(Records drawn from a dataset)
□ □ □ □ □

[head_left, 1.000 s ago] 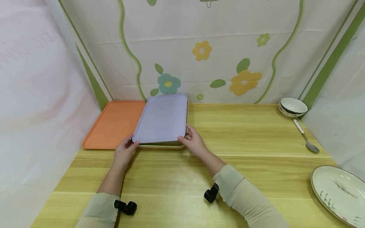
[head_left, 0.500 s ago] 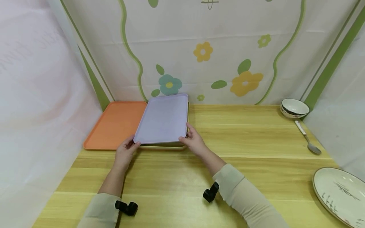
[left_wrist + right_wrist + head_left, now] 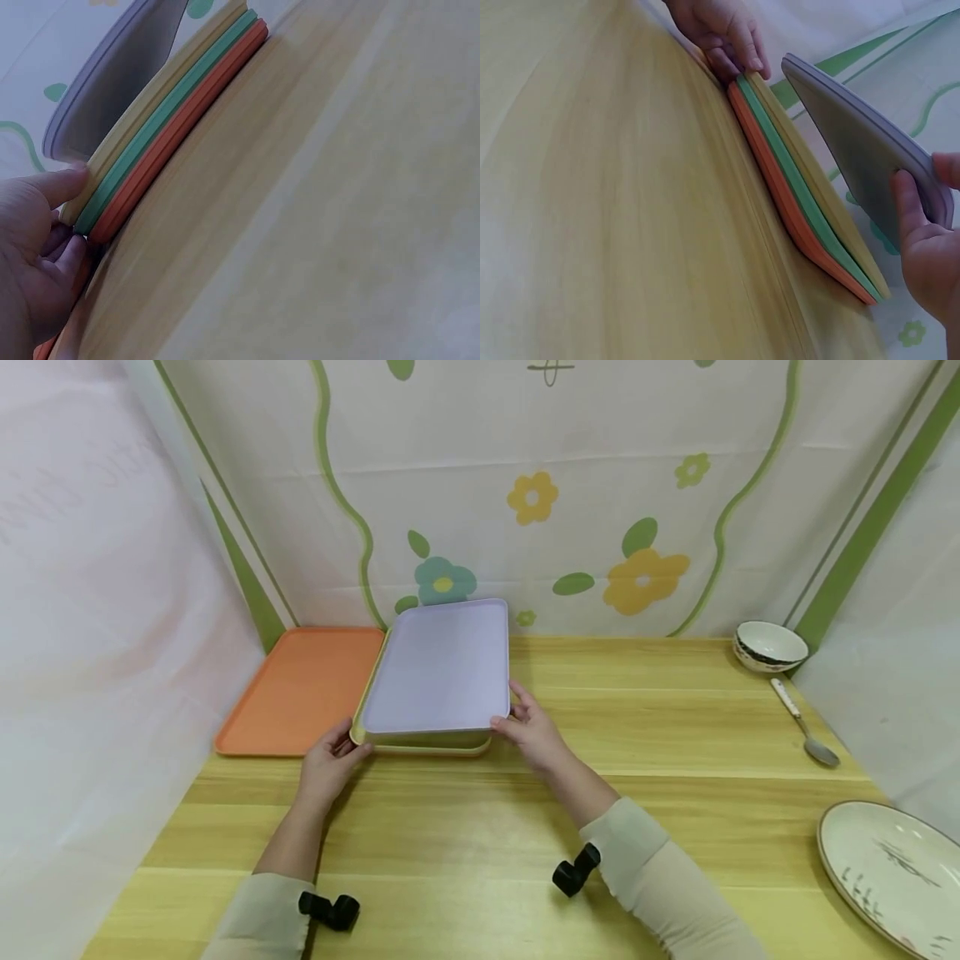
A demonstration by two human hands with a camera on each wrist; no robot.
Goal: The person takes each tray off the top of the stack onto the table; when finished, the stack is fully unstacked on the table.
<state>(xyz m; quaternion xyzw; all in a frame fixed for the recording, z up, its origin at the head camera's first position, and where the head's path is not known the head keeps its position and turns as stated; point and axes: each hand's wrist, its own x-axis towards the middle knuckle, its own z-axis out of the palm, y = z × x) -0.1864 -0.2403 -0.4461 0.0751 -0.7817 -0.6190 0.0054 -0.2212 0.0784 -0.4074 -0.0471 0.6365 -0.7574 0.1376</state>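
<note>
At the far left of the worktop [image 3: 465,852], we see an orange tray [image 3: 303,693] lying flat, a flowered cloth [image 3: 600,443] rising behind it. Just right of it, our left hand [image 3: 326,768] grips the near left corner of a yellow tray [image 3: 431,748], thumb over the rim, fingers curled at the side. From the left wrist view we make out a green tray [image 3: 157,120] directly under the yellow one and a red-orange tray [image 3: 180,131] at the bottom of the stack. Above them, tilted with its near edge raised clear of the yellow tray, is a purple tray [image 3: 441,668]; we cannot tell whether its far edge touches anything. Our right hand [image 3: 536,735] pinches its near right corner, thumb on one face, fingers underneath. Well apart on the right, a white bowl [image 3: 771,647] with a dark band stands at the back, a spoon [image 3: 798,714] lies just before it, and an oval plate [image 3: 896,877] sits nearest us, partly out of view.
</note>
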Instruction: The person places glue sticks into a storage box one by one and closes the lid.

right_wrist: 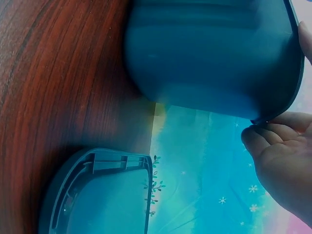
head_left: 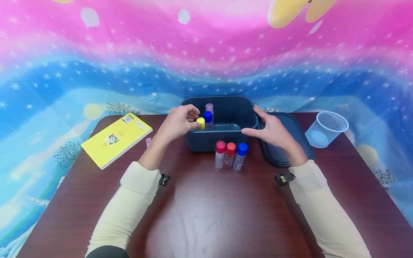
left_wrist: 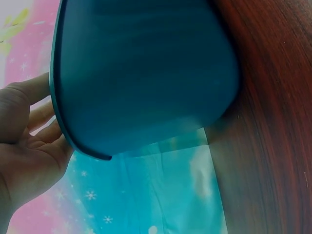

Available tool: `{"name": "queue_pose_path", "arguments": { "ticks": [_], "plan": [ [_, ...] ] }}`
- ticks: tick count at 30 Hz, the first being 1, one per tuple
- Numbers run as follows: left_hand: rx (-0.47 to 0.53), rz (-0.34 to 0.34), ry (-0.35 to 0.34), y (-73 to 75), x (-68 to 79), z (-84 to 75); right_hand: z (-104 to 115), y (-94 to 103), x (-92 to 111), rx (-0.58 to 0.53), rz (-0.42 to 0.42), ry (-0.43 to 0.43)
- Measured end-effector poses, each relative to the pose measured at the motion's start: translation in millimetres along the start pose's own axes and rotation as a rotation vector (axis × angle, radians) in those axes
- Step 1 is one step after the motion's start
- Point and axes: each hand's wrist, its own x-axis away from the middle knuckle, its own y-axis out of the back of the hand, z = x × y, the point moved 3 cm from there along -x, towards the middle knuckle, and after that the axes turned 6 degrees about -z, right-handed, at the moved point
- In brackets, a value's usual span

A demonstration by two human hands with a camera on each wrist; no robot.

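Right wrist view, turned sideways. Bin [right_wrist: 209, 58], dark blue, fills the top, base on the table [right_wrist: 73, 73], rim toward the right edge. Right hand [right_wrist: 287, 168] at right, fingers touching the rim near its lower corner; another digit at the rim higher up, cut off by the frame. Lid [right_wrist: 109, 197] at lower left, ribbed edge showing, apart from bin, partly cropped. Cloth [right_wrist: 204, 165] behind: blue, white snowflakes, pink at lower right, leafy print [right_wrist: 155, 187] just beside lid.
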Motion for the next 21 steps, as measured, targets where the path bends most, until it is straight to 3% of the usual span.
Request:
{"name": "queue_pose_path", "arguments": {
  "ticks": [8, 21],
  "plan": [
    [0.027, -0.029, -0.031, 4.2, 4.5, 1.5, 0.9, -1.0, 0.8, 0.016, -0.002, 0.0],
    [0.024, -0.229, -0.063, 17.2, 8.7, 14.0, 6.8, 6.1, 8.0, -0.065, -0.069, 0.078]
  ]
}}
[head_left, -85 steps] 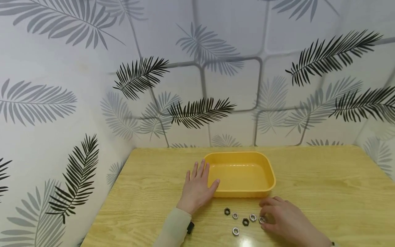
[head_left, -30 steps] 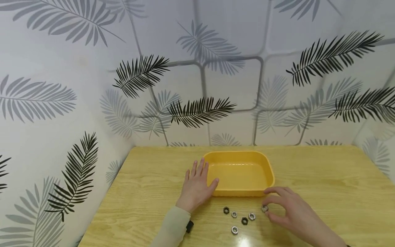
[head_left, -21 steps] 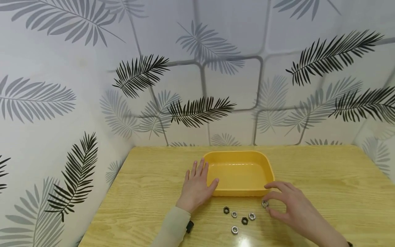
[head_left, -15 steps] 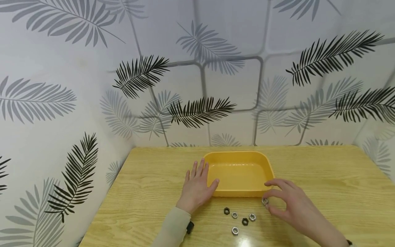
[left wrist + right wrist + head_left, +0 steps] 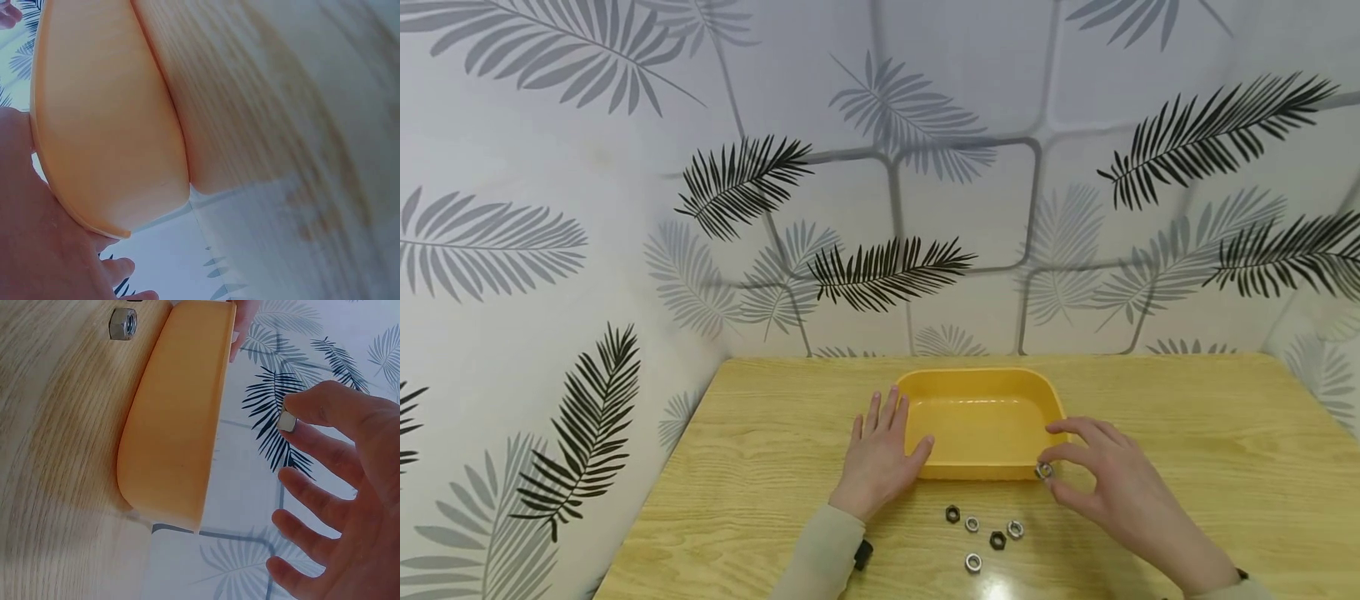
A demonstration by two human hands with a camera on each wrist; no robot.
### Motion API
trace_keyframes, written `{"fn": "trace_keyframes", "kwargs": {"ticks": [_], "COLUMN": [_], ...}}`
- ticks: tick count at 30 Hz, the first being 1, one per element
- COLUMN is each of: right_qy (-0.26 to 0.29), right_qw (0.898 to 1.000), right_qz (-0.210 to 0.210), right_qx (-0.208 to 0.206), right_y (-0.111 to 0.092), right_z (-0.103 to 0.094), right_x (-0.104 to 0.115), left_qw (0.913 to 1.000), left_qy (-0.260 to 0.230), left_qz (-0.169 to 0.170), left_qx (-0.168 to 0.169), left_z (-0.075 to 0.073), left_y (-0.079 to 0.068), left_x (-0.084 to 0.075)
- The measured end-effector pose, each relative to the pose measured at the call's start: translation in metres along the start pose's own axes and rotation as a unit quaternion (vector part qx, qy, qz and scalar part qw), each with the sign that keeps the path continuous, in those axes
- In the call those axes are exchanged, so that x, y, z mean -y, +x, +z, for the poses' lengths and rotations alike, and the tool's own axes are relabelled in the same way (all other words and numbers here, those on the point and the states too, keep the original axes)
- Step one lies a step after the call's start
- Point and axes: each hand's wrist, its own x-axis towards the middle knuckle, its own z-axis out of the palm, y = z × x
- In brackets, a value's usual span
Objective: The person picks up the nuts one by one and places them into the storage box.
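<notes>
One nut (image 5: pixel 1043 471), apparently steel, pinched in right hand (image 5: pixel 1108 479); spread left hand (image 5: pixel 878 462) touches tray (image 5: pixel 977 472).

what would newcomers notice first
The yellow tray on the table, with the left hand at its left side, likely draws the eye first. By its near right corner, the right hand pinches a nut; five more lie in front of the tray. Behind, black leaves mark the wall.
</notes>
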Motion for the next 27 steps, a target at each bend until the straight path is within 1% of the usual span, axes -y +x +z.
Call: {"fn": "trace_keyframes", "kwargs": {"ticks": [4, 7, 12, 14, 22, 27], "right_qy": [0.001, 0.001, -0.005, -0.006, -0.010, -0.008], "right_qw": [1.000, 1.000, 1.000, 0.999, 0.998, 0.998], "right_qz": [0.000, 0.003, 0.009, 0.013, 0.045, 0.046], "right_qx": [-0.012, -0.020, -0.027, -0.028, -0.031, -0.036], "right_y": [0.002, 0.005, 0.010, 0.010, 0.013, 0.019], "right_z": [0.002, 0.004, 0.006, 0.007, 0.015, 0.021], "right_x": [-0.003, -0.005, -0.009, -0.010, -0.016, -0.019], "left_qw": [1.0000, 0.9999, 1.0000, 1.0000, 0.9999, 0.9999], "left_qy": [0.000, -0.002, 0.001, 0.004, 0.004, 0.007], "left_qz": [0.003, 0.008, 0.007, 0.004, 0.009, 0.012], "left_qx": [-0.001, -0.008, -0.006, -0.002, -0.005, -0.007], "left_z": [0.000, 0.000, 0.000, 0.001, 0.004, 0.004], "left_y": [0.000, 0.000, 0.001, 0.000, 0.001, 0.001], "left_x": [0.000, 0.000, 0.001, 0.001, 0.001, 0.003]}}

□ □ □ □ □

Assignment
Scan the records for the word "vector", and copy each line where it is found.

Completed exercise
- Measured end-effector poses, each relative to the pose measured at the motion's start: translation in millimetres along the start pose's own axes and rotation as a rotation vector (axis × angle, radians) in those axes
- The measured end-effector pose, each relative to the pose measured at the call's start: translation in metres along the start pose's own axes and rotation as a unit quaternion (vector part qx, qy, qz and scalar part qw), each with the sign that keeps the path continuous, in those axes

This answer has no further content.